Abstract

Amniotic fluids (AF) obtained by second trimester amniocentesis were examined using a hemagglutination‐inhibition test. In the anti‐A and anti‐B dilution series three different patterns of agglutination were found. One pattern, indicating the presence of high levels of antigen, is typical of secretors (Se/‐) of the blood group antigen. The second pattern is indicative of total absence of soluble antigen and is produced in secretor (Se/‐) and non‐secretor (se/se) fetuses lacking the IA or IB allele at the ABO locus. The third pattern shows the presence of trace amounts of soluble antigen, about one‐tenth of that found in secretors, and it appears in non‐secretor fetuses bearing the corresponding ABO allele. These trace quantities, if a constant feature of AFs from these non‐secretor fetuses, could allow blood group typing information to be obtained on all non‐secretor as well as secretor fetuses.A total of 157 amniotic fluid samples were surveyed in this and a previous study. Of these, 31 were from non‐secretor fetuses. Blood group type for the 31 non‐secretor fetuses was predicted (“blindly”) on the basis of the presence or absence of trace amounts of soluble antigen. These predictions were verified by standard ABO typing of the infants afterbirth. In each case the (“blind”) typing result agreed with the predictions made from the titration curves. This agreement establishes that the production of trace amounts of soluble antigen(s) is a consistent feature of non‐secretors with the IA and/or IB allele.

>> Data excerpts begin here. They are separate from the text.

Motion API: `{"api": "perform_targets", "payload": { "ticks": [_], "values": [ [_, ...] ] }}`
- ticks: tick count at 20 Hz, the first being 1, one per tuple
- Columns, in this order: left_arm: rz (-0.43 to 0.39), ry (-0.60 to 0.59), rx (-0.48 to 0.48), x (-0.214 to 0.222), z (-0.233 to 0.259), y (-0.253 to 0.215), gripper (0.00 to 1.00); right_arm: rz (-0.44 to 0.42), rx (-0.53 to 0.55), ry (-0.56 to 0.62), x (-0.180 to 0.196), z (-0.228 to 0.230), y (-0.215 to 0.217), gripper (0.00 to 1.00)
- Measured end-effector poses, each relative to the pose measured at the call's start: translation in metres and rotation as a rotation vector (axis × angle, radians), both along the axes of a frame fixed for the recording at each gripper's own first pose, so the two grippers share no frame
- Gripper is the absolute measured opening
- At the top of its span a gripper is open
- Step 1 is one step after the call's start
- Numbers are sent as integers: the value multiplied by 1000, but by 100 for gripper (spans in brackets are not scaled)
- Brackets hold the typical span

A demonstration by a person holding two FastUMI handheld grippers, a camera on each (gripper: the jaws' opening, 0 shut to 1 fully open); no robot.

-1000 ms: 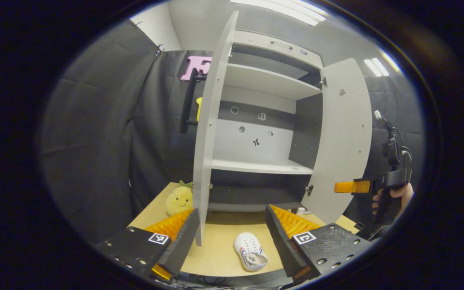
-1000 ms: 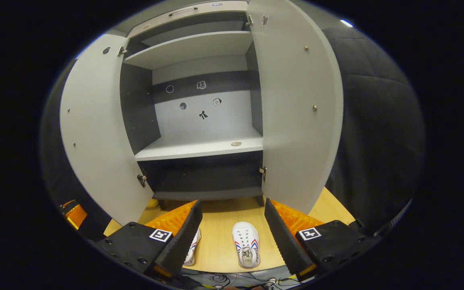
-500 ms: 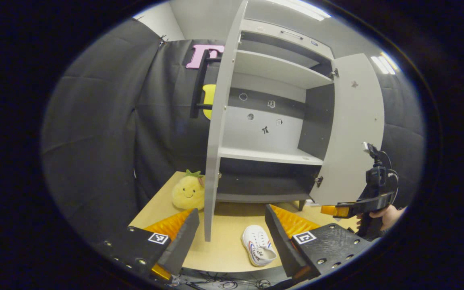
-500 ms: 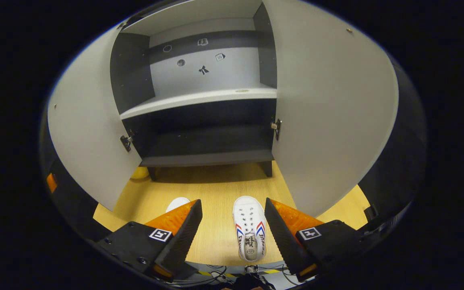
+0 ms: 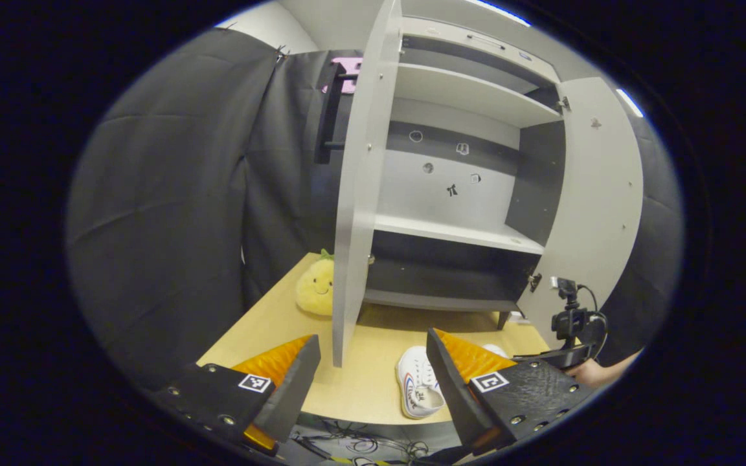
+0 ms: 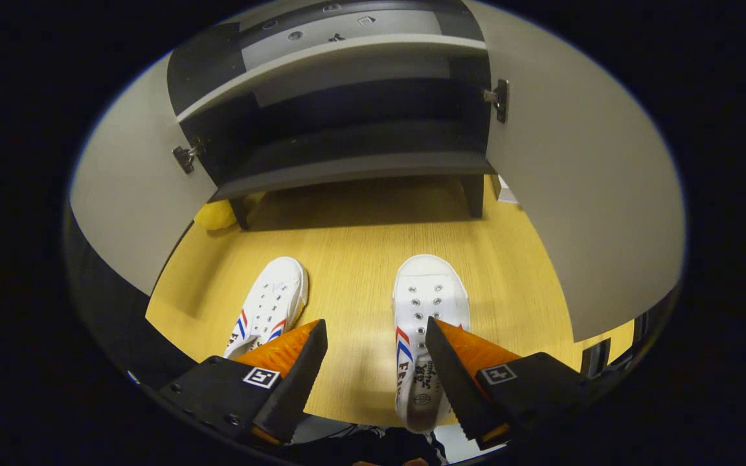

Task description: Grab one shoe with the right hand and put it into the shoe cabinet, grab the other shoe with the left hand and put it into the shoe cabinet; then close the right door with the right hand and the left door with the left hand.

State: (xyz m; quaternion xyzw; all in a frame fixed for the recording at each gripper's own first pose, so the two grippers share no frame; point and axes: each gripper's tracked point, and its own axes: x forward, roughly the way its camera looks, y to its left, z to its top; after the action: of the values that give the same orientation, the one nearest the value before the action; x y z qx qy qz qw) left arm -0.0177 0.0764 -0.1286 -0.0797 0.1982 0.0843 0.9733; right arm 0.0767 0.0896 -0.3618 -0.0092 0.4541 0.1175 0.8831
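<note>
1. The right gripper (image 6: pixel 373 372) has its jaws spread wide and grips nothing; it hangs low over the wooden table (image 6: pixel 347 259), its right finger overlapping the inner side of the right shoe (image 6: pixel 426 310), which lies between the fingers' lines, toe toward 12 o'clock.
2. The left shoe (image 6: pixel 269 310) lies at 10 o'clock from that gripper, beside its left finger, near the right shoe but apart from it.
3. The left gripper (image 5: pixel 373 382) is likewise released, fingers wide apart and holding nothing, above the table's near edge.
4. In the left gripper view one white shoe (image 5: pixel 417 388) lies just beside the right finger, and the right gripper (image 5: pixel 561 353) with the hand holding it sits at 3 o'clock, low by the table.
5. The shoe cabinet (image 5: pixel 451 194) stands at 12 o'clock with its left door (image 5: pixel 360 194) and right door (image 5: pixel 596 213) both swung open; its shelves hold no shoes.
6. A yellow plush toy (image 5: pixel 316 291) sits on the table behind the left door.
</note>
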Motion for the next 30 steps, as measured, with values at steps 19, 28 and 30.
{"api": "perform_targets", "payload": {
  "ticks": [19,28,30],
  "values": [
    [32,54,72,-15,-16,-12,95,116,-371,115,1,-61,-26,35],
    [-20,41,95,-20,-15,-17,94,149,-308,136,2,-61,-25,2],
    [-39,33,109,-23,-14,-22,94,126,-280,121,3,-57,-25,2]
  ]
}}
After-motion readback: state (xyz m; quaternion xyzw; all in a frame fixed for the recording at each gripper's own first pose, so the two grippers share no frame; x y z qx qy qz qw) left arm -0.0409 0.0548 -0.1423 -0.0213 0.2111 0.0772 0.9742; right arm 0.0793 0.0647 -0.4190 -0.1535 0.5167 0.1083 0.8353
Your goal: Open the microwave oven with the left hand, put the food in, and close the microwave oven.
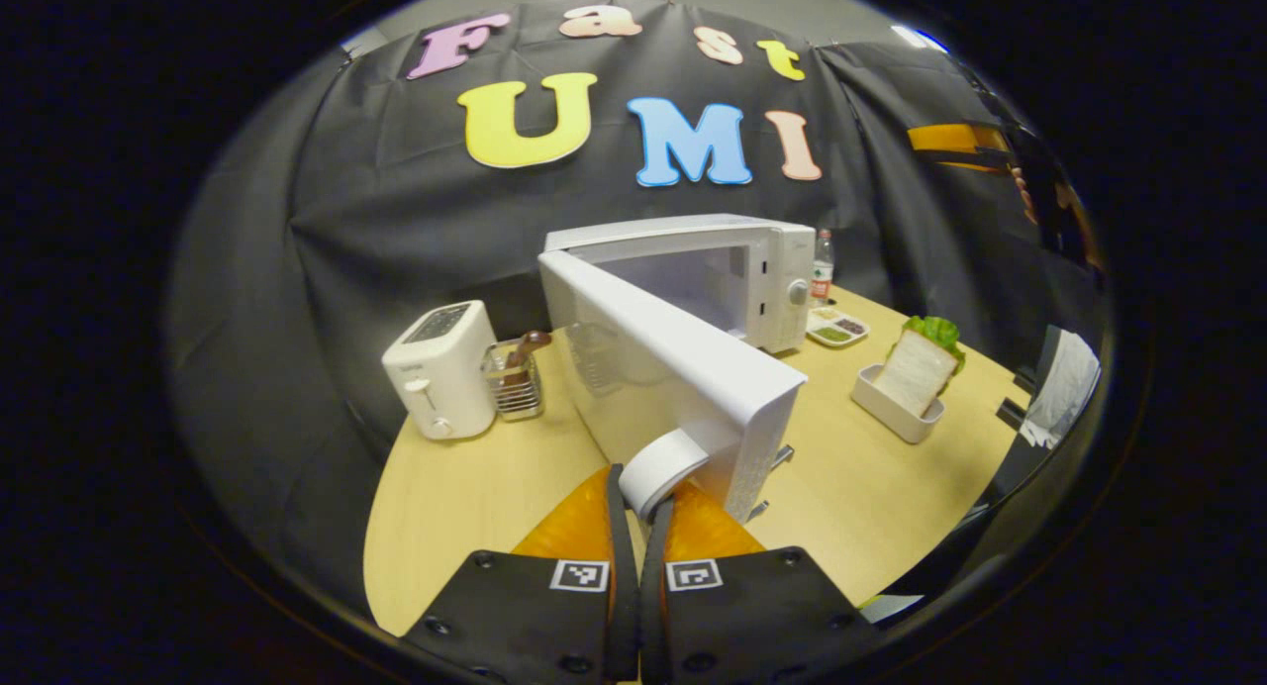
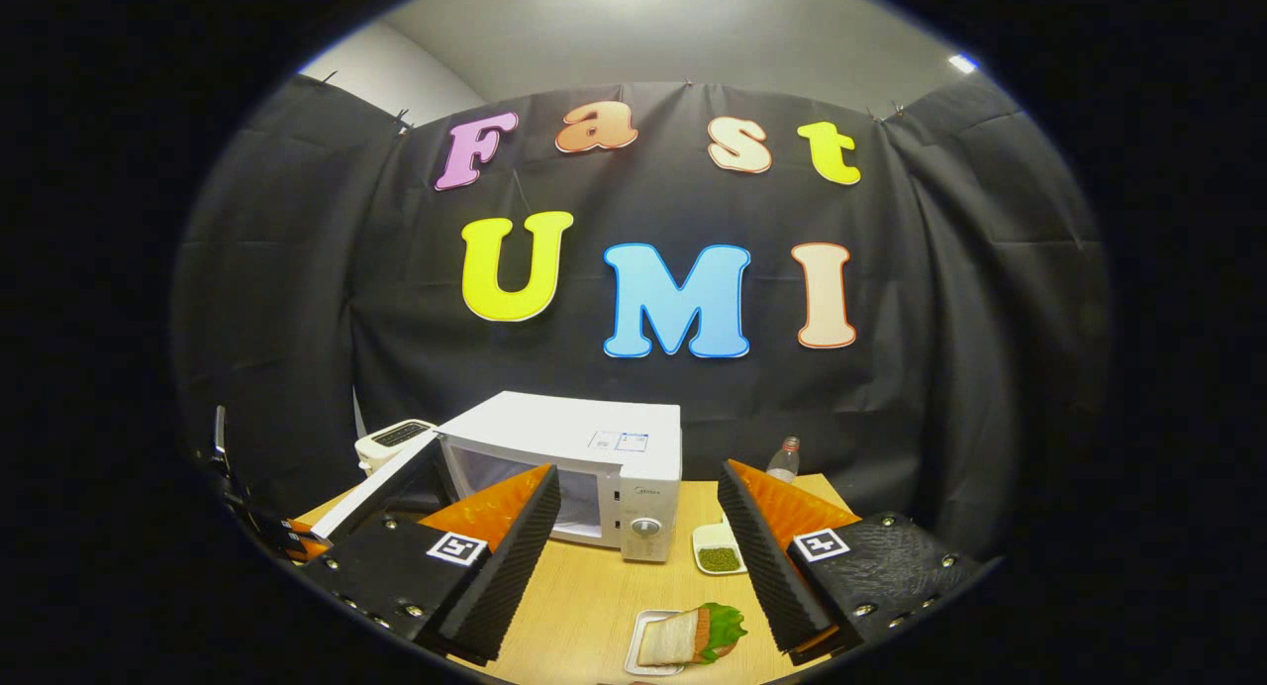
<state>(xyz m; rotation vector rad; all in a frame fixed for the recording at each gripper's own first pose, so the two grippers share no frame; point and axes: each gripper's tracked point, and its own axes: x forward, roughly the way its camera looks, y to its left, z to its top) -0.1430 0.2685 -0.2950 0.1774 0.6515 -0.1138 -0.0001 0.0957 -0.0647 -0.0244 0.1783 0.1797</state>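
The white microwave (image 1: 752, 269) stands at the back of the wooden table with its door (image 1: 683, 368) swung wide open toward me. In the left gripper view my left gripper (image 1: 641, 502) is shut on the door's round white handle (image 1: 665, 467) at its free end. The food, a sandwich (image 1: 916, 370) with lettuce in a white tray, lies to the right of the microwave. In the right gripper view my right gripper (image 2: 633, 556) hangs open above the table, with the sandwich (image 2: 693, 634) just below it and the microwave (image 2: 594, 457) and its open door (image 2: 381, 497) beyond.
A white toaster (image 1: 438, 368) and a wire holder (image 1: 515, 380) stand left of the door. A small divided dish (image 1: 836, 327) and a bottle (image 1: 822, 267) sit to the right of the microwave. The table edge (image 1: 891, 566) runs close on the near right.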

The soluble blood group substances are of fetal origin and are independent of maternal blood type and secretor status. Type O non‐secretors produce no soluble A or B antigen and also lack detectable soluble H antigen. Thus it appears that the nature of the detectable amounts of soluble blood group antigen(s) present in second‐trimester AF can be used to accurately assess the ABO blood type of all fetuses.